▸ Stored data
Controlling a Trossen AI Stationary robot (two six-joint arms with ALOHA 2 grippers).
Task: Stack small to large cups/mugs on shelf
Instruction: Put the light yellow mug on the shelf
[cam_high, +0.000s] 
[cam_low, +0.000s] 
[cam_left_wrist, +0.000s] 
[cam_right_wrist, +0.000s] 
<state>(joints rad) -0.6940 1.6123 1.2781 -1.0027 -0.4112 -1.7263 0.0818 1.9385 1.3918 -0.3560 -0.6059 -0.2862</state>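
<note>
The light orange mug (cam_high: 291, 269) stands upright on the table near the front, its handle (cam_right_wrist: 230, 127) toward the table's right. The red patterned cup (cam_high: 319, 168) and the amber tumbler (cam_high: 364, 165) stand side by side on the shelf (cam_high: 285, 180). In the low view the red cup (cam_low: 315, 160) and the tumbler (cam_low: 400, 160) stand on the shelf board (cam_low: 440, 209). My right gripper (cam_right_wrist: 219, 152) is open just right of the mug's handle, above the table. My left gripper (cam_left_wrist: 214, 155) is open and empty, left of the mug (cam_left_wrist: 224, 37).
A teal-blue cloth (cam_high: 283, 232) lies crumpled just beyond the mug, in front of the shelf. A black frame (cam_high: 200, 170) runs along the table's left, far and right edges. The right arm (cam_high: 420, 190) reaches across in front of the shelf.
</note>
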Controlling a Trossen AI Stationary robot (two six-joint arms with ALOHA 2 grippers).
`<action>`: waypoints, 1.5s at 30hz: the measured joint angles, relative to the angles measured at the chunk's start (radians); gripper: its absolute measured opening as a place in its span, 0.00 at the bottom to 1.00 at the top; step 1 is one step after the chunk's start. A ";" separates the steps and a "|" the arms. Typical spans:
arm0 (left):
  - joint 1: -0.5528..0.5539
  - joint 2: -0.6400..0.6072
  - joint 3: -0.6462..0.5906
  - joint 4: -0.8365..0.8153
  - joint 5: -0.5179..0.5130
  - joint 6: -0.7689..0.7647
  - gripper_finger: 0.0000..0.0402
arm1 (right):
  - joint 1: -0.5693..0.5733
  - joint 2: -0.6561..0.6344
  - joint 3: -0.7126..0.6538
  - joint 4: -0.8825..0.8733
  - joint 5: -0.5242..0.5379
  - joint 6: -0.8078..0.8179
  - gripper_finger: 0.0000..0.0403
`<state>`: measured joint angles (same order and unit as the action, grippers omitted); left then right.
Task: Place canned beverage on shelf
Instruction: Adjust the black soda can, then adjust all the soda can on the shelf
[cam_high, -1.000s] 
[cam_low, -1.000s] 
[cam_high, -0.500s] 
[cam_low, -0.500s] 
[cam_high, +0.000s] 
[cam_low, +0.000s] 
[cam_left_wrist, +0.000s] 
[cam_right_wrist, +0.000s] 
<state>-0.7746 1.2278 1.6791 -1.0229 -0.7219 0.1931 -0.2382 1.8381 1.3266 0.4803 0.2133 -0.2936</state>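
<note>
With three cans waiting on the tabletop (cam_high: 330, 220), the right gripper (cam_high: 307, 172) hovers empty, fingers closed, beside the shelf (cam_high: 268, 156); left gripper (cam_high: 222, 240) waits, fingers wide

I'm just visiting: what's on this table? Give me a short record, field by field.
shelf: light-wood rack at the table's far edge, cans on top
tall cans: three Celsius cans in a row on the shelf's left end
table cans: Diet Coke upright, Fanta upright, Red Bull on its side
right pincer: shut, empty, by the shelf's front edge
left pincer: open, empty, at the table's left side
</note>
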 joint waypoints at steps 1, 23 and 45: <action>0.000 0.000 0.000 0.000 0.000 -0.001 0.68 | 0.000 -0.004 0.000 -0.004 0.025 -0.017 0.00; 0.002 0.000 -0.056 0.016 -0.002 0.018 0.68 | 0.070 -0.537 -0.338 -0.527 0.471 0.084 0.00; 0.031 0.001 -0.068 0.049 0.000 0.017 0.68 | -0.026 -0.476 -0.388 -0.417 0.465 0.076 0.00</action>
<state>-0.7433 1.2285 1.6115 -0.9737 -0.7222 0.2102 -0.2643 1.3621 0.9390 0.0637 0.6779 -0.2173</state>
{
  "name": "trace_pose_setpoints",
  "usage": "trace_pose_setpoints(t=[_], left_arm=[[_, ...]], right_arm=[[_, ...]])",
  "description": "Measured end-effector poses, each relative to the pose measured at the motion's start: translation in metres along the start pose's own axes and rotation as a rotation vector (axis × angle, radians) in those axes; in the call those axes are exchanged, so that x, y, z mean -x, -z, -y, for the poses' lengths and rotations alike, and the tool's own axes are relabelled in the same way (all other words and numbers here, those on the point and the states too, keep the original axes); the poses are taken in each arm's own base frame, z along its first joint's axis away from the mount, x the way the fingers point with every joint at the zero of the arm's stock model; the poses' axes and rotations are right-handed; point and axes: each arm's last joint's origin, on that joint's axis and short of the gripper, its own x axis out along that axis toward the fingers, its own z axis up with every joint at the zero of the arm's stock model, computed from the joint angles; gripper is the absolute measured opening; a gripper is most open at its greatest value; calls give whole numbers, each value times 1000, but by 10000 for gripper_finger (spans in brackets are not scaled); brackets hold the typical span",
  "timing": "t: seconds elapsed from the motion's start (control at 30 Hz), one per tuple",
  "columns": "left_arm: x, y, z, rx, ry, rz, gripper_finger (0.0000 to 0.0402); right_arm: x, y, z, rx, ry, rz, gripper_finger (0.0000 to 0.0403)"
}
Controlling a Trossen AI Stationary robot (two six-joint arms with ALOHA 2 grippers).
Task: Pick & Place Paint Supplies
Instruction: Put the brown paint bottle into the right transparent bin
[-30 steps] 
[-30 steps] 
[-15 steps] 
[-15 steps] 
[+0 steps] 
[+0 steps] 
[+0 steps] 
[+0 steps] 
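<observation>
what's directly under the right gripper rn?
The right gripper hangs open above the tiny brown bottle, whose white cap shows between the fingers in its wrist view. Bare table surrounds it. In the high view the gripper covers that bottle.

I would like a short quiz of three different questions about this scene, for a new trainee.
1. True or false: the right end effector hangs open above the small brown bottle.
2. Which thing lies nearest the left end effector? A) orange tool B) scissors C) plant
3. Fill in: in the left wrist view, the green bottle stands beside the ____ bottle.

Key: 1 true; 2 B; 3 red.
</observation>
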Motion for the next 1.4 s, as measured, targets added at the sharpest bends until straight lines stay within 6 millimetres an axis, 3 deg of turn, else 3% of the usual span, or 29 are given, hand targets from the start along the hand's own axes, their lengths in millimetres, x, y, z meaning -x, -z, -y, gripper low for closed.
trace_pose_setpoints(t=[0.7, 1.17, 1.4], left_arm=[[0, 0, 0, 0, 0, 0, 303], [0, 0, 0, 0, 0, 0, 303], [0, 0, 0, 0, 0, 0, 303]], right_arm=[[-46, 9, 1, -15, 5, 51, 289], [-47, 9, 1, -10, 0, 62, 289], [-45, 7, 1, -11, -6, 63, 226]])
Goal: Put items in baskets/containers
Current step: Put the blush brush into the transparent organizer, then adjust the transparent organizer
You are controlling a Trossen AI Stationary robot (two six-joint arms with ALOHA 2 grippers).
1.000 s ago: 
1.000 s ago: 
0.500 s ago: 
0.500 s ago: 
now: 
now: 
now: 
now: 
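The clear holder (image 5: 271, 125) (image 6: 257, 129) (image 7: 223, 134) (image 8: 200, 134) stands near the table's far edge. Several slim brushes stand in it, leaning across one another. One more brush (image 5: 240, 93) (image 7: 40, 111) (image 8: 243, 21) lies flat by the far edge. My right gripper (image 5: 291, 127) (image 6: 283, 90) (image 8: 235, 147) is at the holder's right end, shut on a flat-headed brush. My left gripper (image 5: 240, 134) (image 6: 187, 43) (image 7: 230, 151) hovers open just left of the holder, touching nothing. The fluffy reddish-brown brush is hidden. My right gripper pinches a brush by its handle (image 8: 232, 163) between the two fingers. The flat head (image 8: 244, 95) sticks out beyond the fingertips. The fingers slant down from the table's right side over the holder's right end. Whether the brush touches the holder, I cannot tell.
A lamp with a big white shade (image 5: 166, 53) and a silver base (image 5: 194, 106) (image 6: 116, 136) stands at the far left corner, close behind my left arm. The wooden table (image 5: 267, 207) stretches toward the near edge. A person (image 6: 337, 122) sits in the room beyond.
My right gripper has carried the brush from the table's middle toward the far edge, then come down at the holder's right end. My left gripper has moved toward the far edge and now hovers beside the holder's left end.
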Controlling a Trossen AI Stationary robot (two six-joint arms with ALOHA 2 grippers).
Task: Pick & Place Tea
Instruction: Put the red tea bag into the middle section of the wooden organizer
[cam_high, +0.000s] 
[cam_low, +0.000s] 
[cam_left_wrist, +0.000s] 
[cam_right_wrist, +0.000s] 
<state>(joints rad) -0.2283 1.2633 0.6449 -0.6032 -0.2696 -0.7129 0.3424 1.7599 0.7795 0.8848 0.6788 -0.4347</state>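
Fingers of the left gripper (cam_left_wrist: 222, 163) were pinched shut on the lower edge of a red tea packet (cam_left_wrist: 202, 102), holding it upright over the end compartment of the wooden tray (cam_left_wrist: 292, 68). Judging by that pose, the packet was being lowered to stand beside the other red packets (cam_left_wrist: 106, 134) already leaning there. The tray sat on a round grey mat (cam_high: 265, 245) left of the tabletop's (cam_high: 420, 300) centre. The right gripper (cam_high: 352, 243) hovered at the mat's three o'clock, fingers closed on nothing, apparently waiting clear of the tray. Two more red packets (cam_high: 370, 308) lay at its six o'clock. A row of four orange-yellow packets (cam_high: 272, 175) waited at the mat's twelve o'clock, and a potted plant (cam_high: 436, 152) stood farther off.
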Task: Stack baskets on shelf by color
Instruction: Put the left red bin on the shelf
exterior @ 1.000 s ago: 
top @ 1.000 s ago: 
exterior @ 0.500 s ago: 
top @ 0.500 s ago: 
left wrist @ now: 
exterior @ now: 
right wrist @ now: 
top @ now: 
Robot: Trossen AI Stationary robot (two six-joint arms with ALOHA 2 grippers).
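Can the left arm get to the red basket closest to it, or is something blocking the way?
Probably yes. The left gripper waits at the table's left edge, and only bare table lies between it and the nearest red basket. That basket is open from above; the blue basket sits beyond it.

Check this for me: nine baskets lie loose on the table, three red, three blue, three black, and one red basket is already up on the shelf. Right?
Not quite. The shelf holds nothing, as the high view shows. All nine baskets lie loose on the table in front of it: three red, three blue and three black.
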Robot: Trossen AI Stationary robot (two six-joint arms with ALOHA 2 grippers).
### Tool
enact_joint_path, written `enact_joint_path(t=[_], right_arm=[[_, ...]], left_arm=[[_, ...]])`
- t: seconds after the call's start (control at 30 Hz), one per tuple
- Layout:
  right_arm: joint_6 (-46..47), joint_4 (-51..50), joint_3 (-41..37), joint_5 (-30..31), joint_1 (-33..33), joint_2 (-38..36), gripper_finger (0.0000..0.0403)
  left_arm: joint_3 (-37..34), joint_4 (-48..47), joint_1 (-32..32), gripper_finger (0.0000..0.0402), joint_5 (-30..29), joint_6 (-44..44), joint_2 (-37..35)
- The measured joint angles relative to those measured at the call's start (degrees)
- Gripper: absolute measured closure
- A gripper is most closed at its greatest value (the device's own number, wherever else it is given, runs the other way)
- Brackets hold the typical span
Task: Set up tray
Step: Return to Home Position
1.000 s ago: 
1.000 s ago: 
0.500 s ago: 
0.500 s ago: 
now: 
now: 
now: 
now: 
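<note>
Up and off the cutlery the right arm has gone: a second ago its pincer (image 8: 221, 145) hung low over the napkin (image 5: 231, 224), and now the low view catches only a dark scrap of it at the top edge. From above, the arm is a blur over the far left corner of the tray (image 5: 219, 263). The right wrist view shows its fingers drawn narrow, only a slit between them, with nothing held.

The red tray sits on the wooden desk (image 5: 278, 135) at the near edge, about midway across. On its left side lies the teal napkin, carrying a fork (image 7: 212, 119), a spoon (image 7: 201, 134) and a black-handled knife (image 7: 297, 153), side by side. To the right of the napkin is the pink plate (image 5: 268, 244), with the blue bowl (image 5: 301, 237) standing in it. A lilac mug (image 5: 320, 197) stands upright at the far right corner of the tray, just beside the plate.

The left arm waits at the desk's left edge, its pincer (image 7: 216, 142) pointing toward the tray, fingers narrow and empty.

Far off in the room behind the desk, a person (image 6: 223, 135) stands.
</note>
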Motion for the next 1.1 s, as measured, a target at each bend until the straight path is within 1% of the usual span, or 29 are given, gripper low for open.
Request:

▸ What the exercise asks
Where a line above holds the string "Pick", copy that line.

▸ Response area
Task: Pick & Place Paint Supplies
Task: Pick & Place Tea

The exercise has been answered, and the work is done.